- [AIM OF THE EXERCISE] What is the number of lines in the following data that contain "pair"? Answer with the number alone.

────────────────

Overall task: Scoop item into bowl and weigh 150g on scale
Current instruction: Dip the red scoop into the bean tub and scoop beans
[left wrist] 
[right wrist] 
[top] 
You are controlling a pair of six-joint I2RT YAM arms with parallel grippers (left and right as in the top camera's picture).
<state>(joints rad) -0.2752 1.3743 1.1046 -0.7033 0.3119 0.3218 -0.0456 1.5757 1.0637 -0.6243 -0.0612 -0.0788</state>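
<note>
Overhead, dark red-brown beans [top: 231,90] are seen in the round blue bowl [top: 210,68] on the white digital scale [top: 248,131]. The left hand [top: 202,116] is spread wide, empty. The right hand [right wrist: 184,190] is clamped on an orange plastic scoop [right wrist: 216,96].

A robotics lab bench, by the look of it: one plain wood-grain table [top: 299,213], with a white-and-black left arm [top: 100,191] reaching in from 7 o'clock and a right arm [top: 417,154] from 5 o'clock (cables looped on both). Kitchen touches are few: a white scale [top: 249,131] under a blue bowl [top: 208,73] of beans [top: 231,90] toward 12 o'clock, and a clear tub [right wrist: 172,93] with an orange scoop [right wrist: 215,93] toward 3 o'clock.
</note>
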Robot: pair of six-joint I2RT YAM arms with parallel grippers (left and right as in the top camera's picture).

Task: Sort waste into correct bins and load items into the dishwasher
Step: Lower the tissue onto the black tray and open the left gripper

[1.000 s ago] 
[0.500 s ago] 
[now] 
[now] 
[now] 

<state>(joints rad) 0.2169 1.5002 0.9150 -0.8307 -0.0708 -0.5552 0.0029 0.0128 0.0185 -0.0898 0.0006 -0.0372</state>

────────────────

- [RESPONSE TO THE EXERCISE] 2